The worldwide increase in the cost of health has now become a shared concern for all healthcare managers and experts. The non-stop development of new and expensive health technologies, increase in community expectations from health systems, and changes in disease patterns are the major contributing factors.
Furthermore, regarding the limited allocatable resources to hygiene and therapeutic systems and the numerous needs in this section, both politicians and consumers have to look for the most optimum strategies available, which will have dramatic effects on the promotion of community health. To achieve a correct evaluation of the new methods and procedures, precise scientific evidence, particularly on the efficiency, is necessary. It is of utmost importance to investigate if a certain procedure/technology compensates for its cost with its effects on health promotion and opportunity costs compared to alternative methods.
Materials and Methods
The present study investigates the formation of a clinical policy-making module in Iran and its activities since 2010. The incorporated data to this review study is based on evidence, recorded information, and reports.
The very fact that the authors of this article are the members of a Health Technology, Standardization and
Tariff Department is sufficient to approve for the reliability of the gathered data.

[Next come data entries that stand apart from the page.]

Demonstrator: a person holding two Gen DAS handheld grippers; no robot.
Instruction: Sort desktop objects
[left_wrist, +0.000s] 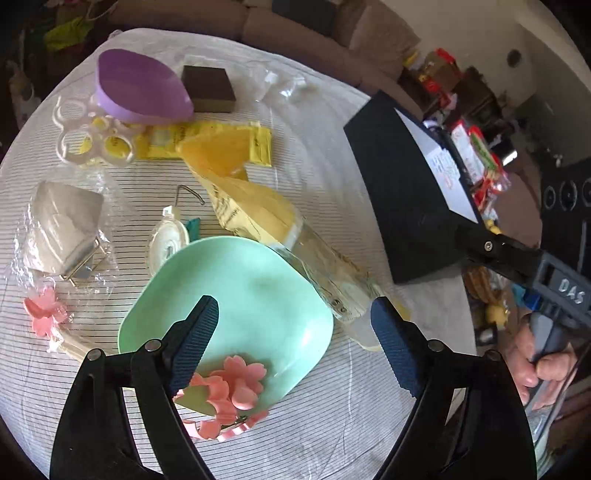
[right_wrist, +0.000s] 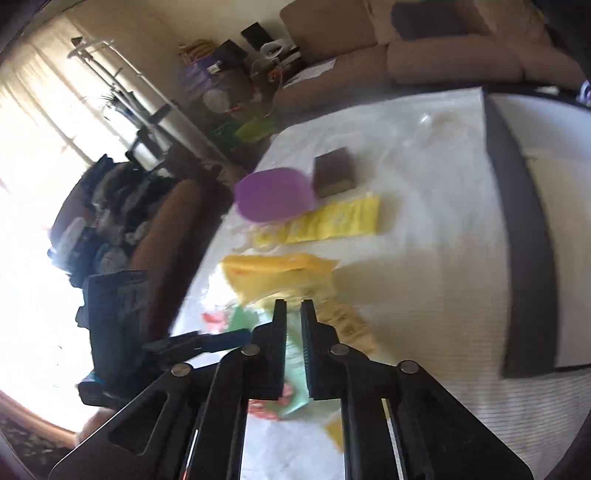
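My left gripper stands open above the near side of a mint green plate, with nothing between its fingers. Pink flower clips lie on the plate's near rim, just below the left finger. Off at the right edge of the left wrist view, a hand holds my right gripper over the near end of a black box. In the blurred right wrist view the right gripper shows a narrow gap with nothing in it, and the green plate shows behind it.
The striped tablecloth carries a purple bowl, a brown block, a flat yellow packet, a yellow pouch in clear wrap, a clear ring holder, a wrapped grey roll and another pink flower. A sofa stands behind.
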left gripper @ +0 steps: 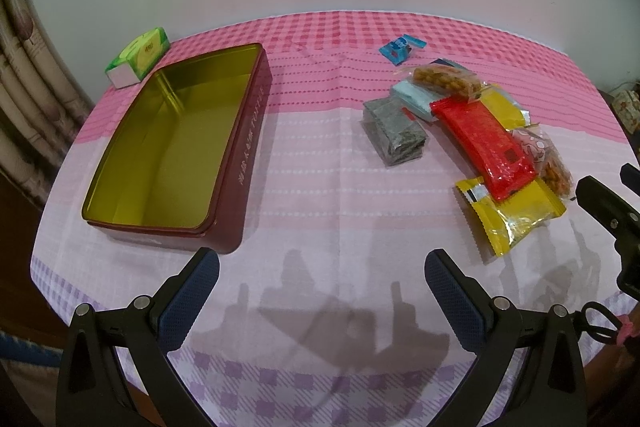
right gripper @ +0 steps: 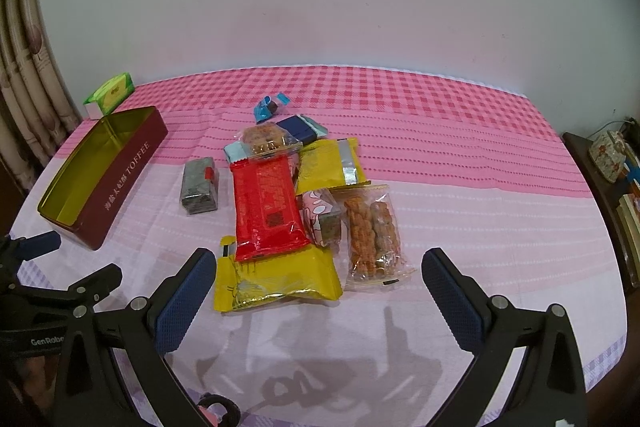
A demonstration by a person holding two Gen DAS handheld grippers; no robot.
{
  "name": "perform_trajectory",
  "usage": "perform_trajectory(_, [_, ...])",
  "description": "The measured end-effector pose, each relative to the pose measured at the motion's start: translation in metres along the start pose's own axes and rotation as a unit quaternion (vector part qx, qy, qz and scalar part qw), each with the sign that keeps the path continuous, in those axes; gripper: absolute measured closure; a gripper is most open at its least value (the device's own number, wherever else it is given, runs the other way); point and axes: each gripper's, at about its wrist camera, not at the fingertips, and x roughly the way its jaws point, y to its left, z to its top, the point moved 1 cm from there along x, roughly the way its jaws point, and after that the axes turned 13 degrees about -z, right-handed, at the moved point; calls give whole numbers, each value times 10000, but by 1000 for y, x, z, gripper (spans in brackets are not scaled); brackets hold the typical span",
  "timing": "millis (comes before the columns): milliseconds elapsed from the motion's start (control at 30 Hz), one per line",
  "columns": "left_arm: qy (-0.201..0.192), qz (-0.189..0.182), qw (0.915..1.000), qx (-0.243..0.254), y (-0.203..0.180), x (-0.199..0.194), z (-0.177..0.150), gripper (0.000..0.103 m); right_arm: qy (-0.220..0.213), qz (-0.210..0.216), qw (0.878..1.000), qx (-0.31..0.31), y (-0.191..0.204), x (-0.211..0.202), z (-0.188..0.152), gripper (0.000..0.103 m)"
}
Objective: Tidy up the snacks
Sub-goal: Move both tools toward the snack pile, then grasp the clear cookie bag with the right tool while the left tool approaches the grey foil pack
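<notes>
Left gripper [left gripper: 322, 277]: fingers spread wide, holding nothing, lower centre of frame. Right gripper [right gripper: 319, 277]: fingers likewise wide apart and empty, just before the snack pile [right gripper: 288, 203] at frame centre. The open toffee tin [left gripper: 176, 151] sits empty on the bench [left gripper: 320, 187], centre left.

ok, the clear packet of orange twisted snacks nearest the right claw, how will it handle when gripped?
The clear plastic packet of orange twists probably crinkles and flexes. The film looks glossy, so it may slip. The twists inside look brittle; squeeze lightly.
</notes>
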Motion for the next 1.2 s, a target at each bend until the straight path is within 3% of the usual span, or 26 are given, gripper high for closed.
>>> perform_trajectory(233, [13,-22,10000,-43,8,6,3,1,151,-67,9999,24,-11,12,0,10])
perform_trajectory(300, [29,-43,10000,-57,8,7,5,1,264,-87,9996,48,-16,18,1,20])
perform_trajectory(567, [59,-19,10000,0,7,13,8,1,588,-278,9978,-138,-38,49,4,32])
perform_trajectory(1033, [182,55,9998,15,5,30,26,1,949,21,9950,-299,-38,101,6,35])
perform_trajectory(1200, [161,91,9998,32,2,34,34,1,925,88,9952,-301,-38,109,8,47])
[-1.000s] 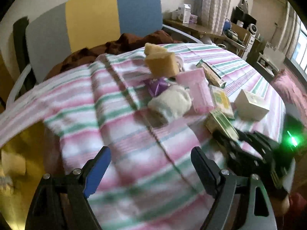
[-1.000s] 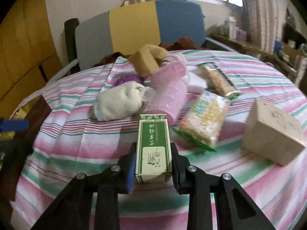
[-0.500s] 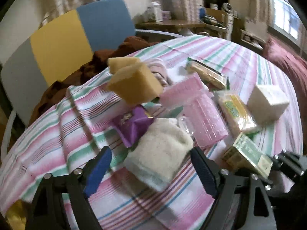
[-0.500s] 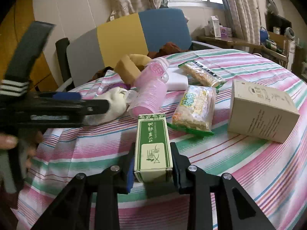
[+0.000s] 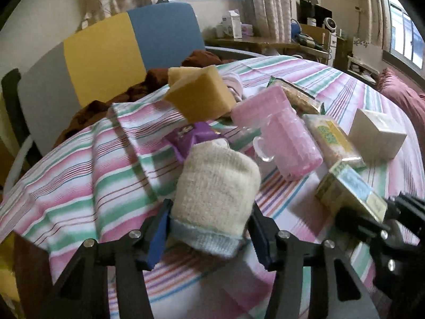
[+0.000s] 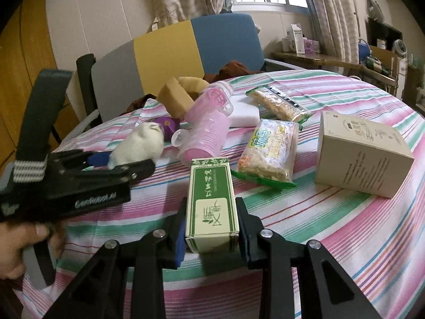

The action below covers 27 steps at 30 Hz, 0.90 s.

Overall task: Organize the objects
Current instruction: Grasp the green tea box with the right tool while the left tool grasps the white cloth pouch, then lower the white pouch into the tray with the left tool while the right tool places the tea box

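Between the blue pads of the left claw (image 5: pixel 209 228) lies a rolled cream towel (image 5: pixel 215 186), resting on the striped cloth of the desk (image 5: pixel 79 186) at the near edge of the clutter. The jaws are closing on it; the pads flank the roll at its blue-hemmed end, and whether they press it yet I cannot tell. I judge the towel light, soft and springy: it will squash under the pads rather than resist, so the hold wants to go across the thick middle of the roll, deep between the fingers, not at the loose hem, which could unroll or slip out. Its knitted surface should give good friction.

The right claw (image 6: pixel 211 228) is clamped nearly closed on a green and cream carton (image 6: pixel 211 199), gripping its long sides near the near end. That carton looks stiff, light and smooth-faced; squeezing across the narrow width suits it, though too hard a squeeze could dent the card.

Just behind the towel sit a purple packet (image 5: pixel 186 138), a pink ribbed plastic cup (image 5: pixel 289 143) on its side, and a yellow sponge block (image 5: pixel 202 98). Lifting the towel may nudge the packet, which touches it.
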Tool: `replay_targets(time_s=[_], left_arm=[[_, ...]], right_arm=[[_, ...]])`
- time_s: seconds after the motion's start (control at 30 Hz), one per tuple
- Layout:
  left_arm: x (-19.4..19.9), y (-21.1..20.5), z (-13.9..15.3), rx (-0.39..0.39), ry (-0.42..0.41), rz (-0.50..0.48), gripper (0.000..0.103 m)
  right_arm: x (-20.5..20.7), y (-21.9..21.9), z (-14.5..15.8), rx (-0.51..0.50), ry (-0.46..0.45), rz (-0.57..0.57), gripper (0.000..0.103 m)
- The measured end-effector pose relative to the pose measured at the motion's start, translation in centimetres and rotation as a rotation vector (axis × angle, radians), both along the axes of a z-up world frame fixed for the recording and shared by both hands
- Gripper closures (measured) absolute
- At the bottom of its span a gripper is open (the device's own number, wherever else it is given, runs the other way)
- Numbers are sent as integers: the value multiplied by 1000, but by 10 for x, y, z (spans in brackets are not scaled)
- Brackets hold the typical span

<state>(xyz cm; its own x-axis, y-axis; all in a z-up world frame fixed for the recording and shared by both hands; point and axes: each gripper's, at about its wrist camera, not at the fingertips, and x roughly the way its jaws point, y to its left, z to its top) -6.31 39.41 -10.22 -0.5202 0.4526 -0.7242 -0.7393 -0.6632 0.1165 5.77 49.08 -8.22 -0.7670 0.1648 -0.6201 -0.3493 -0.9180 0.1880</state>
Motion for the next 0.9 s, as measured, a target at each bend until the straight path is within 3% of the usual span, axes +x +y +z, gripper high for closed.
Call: replay_targets(time_s=[0.3,0.53,0.6,0.9], left_arm=[[27,-32,3,36,-3,119,49],[66,-59,0,102,0,137,49],[84,-69,-2,115,40,122,50],[104,-120,17,218,-71,161,50]], right_arm=[[-1,-4,1,32,-13,-11,71],[5,-10,1,73,-22,-35,71],[10,-15,2,82,-19,-38,72],[35,-49,8,65,-27,19,72]])
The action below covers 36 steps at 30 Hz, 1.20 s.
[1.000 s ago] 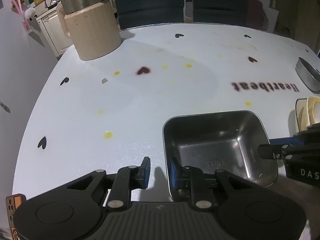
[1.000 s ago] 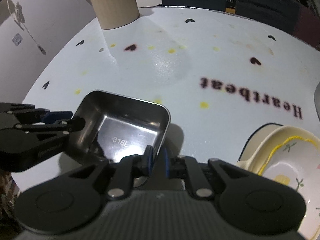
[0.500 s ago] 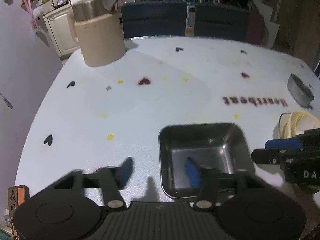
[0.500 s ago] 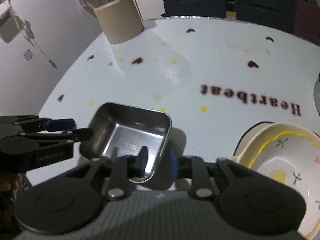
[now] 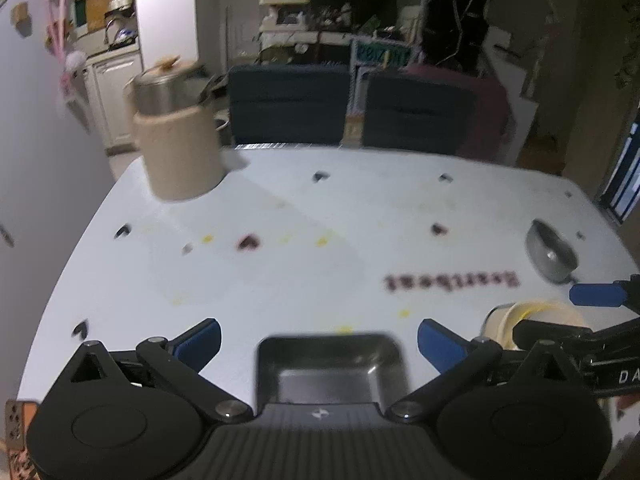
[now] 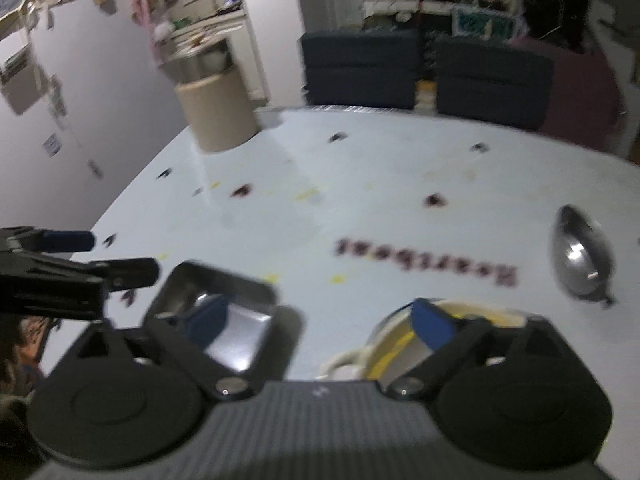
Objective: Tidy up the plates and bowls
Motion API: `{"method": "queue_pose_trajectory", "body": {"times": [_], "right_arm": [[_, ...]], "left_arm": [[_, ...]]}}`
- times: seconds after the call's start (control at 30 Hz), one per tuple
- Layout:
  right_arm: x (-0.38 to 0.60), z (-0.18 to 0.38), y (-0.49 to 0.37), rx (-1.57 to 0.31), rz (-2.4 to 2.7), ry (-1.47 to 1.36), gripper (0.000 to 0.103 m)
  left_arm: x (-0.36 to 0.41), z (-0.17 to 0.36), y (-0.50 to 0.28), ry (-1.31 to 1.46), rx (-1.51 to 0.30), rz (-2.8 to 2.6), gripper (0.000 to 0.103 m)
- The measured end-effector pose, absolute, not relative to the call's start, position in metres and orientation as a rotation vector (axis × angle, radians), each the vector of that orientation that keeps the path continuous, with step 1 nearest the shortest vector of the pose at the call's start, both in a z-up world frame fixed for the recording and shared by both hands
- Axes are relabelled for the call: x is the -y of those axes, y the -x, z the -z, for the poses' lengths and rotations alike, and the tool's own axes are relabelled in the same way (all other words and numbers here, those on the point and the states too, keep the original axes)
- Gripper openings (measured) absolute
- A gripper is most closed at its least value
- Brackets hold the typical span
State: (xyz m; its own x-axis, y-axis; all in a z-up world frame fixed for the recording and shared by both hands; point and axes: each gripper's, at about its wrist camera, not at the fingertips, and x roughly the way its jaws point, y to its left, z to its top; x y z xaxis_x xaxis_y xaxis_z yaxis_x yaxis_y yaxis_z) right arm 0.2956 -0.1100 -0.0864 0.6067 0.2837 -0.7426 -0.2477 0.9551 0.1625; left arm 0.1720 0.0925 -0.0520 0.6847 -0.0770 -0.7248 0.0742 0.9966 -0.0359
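Observation:
A square steel dish (image 5: pixel 328 368) sits on the white table near its front edge; it also shows in the right wrist view (image 6: pixel 218 312). My left gripper (image 5: pixel 318 338) is wide open above and behind it, holding nothing. My right gripper (image 6: pixel 320 320) is wide open too, its left finger over the dish and its right finger over the stacked cream and yellow-rimmed bowls (image 6: pixel 404 340). These bowls show at the right in the left wrist view (image 5: pixel 532 320). A round steel bowl (image 6: pixel 580 256) lies on the table at the right, also in the left wrist view (image 5: pixel 550 250).
A beige jug with a steel top (image 5: pixel 176 136) stands at the table's far left corner, also in the right wrist view (image 6: pixel 218 110). Two dark chairs (image 5: pixel 352 104) stand behind the table. A wall runs along the left side.
Both grippers let go of the steel dish, opened wide and pulled back and up. The dish stays on the table near the front edge.

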Motion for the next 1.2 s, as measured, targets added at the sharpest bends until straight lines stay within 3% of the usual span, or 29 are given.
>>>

Formation of Clinical Policy Making
Changes taken place in the last decade, especially in the incorporation of evidence-based medicine into the country’s health system, can be regarded as a turning point which has made scientific evidence the cornerstone of policy and decision-making (1). By going through the history of clinical guidelines used in Iran, it becomes apparent that these guidelines did not hold the position they should have until 2003 and were developed in an unorganized fashion in the following years. This was the case until 2010 in which, with the separation of the Deputy Ministries of Health and Medical, a legal and formal structure was defined in Health Technology, Standardization and Tariff Departments of the ministry of health. The Bureau of Clinical Guidelines Standardization and Codification established the national clinical knowledge management system via founding knowledge management units to design and provide the operational bed needed for installing evidence-based health-care systems, in order to guide national knowledge products in specific clinical fields. Also, after reaching agreed-upon frameworks and manuals, codifying different kinds of knowledge products which serve important roles in clinical policy-making such as clinical practice guidelines and clinical policies have been set as one of their main responsibilities.
Clinical practice guidelines are sets of clinical recommendations which have been chosen in an organized fashion and with reference to authentic research evidence regarding our native conditions and needs. These guidelines, which are either codified anew or naturalized from previous guidelines, come to aid the health politicians and the health-care practitioners in correct decision-making (2).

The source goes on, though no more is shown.